### Directions for this task
Nothing but a number is needed: the count of lines below that include "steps".
:: Data block ::
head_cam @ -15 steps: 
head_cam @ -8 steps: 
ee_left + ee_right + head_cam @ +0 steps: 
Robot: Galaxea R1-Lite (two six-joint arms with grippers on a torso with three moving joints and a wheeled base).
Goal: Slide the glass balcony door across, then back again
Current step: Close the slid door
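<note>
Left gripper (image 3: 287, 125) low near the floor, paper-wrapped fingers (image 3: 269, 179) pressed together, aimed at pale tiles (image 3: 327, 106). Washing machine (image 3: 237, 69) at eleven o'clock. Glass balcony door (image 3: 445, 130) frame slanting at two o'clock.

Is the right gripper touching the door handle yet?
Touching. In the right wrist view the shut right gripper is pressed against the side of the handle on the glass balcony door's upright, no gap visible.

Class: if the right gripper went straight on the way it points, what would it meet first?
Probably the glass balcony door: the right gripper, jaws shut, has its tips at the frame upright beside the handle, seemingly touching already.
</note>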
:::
### Output below
3